__Assignment__. Verbatim output of the full listing is required.

__The data__.
= Beginning of Section =

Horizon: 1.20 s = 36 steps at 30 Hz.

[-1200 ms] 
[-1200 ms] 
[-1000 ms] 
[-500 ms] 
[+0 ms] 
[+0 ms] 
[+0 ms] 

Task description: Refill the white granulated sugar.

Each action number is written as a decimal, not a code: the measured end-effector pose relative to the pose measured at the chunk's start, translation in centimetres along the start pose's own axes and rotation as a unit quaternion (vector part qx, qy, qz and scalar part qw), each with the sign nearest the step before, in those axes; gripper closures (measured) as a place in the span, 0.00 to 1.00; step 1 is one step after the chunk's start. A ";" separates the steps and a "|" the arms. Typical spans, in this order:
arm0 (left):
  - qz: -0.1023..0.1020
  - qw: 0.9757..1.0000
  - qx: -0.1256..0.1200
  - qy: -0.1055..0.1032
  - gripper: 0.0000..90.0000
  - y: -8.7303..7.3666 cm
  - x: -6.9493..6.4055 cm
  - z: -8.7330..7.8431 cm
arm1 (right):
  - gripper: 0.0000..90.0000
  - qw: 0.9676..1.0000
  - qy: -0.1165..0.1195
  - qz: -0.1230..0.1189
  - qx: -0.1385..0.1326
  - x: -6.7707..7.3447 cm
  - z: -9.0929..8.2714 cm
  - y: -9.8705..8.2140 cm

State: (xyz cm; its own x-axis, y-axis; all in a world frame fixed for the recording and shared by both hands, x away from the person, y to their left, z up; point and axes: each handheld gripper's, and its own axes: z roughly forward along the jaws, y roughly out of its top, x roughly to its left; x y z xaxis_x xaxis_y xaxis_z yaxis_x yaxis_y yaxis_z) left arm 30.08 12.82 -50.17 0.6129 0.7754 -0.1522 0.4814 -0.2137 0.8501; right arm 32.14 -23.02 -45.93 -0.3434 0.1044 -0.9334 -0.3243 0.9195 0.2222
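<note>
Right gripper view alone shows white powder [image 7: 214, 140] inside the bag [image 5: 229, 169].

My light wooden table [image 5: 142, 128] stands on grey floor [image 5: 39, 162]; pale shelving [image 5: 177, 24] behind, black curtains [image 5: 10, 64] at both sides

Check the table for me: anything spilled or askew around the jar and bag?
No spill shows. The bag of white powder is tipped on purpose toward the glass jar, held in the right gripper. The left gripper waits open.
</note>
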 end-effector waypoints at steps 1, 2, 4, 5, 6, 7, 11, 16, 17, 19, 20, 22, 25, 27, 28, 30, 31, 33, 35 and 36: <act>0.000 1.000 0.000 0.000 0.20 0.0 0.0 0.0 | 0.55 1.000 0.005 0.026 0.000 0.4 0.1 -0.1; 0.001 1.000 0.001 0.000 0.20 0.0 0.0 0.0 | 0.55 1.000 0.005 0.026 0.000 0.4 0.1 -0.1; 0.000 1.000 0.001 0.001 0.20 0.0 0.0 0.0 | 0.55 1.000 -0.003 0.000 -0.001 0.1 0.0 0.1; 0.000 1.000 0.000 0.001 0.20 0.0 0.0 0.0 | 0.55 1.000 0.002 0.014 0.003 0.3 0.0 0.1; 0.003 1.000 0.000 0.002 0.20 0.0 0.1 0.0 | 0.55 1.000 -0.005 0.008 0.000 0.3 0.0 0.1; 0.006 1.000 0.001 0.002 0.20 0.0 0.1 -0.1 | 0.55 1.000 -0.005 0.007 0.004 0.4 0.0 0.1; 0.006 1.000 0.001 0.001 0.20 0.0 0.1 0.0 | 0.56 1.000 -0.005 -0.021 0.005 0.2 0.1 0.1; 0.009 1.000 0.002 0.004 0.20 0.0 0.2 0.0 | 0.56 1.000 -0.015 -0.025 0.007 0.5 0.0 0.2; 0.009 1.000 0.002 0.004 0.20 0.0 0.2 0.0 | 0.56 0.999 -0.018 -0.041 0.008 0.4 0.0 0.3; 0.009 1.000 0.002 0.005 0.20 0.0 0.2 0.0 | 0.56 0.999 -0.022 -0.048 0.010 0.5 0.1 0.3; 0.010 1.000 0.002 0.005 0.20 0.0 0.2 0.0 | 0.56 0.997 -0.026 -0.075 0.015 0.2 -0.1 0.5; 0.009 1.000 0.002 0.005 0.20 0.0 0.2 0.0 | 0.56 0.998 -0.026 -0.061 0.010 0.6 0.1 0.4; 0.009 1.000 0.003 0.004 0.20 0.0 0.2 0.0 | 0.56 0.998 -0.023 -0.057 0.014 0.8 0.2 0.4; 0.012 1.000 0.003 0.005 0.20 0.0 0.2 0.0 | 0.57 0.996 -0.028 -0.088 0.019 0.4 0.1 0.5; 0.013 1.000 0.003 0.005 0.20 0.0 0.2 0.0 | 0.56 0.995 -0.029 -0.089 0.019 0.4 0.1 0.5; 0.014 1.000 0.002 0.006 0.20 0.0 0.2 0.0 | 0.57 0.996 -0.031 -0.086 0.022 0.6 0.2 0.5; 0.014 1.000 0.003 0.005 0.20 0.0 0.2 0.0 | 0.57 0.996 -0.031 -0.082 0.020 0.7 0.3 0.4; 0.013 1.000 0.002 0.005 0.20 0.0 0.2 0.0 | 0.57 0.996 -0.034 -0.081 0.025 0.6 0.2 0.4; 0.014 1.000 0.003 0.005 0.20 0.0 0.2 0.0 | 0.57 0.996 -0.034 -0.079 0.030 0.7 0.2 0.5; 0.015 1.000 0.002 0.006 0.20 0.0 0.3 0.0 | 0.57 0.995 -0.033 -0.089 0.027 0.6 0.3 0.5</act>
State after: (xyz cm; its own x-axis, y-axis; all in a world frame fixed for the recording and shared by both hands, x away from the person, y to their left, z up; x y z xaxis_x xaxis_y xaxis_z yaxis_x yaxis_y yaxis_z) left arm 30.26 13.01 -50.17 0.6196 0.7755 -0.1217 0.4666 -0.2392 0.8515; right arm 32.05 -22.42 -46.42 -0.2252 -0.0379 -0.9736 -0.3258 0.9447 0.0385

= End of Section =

__Solution__.
Horizon: 1.20 s = 36 steps at 30 Hz.

[-1200 ms] 
[-1200 ms] 
[-1000 ms] 
[-500 ms] 
[+0 ms] 
[+0 ms] 
[+0 ms] 

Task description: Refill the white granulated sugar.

Each action number is written as a decimal, not a code: the measured end-effector pose relative to the pose measured at the chunk's start, translation in centimetres along the start pose's own axes and rotation as a unit quaternion (vector part qx, qy, qz and scalar part qw), each with the sign nearest the step before, in those axes; gripper closures (measured) as a place in the span, 0.00 to 1.00; step 1 is one step after the chunk's start. A ";" separates the steps and a "|" the arms. Typical spans, in this order:
arm0 (left):
  - qz: -0.1023..0.1020
  - qw: 0.9757..1.0000
  - qx: -0.1256..0.1200
  - qy: -0.1055..0.1032
  - gripper: 0.0000..90.0000
  - y: -8.7303..7.3666 cm
  - x: -6.9493..6.4055 cm
  - z: -8.7330..7.8431 cm
arm1 (right):
  - gripper: 0.0000..90.0000
  - qw: 0.9676..1.0000
  - qy: -0.1165..0.1195
  - qz: -0.1230..0.1189
  - qx: -0.1385..0.1326
  - x: -6.7707..7.3447 cm
  - z: -9.0929..8.2714 cm
  - y: -9.8705..8.2140 cm

State: (xyz cm; its own x-axis, y-axis; all in a world frame fixed for the recording and shared by both hands, x away from the person, y to their left, z up; point and axes: each handheld gripper's, and its own axes: z roughly forward along the jaws, y roughly out of its top, x roughly to its left; x y z xaxis_x xaxis_y xaxis_z yaxis_x yaxis_y yaxis_z) left arm 30.08 12.82 -50.17 0.6129 0.7754 -0.1522 0.4814 -0.2137 0.8501; right arm 32.14 -23.02 -45.93 -0.3434 0.1044 -0.9334 -0.3243 0.9195 0.2222
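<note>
Right gripper view alone shows white powder [image 7: 214, 140] inside the bag [image 5: 229, 169].

My light wooden table [image 5: 142, 128] stands on grey floor [image 5: 39, 162]; pale shelving [image 5: 177, 24] behind, black curtains [image 5: 10, 64] at both sides

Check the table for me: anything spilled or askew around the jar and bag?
No spill shows. The bag of white powder is tipped on purpose toward the glass jar, held in the right gripper. The left gripper waits open.
</note>
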 end-effector waypoints at steps 1, 2, 4, 5, 6, 7, 11, 16, 17, 19, 20, 22, 25, 27, 28, 30, 31, 33, 35 and 36: <act>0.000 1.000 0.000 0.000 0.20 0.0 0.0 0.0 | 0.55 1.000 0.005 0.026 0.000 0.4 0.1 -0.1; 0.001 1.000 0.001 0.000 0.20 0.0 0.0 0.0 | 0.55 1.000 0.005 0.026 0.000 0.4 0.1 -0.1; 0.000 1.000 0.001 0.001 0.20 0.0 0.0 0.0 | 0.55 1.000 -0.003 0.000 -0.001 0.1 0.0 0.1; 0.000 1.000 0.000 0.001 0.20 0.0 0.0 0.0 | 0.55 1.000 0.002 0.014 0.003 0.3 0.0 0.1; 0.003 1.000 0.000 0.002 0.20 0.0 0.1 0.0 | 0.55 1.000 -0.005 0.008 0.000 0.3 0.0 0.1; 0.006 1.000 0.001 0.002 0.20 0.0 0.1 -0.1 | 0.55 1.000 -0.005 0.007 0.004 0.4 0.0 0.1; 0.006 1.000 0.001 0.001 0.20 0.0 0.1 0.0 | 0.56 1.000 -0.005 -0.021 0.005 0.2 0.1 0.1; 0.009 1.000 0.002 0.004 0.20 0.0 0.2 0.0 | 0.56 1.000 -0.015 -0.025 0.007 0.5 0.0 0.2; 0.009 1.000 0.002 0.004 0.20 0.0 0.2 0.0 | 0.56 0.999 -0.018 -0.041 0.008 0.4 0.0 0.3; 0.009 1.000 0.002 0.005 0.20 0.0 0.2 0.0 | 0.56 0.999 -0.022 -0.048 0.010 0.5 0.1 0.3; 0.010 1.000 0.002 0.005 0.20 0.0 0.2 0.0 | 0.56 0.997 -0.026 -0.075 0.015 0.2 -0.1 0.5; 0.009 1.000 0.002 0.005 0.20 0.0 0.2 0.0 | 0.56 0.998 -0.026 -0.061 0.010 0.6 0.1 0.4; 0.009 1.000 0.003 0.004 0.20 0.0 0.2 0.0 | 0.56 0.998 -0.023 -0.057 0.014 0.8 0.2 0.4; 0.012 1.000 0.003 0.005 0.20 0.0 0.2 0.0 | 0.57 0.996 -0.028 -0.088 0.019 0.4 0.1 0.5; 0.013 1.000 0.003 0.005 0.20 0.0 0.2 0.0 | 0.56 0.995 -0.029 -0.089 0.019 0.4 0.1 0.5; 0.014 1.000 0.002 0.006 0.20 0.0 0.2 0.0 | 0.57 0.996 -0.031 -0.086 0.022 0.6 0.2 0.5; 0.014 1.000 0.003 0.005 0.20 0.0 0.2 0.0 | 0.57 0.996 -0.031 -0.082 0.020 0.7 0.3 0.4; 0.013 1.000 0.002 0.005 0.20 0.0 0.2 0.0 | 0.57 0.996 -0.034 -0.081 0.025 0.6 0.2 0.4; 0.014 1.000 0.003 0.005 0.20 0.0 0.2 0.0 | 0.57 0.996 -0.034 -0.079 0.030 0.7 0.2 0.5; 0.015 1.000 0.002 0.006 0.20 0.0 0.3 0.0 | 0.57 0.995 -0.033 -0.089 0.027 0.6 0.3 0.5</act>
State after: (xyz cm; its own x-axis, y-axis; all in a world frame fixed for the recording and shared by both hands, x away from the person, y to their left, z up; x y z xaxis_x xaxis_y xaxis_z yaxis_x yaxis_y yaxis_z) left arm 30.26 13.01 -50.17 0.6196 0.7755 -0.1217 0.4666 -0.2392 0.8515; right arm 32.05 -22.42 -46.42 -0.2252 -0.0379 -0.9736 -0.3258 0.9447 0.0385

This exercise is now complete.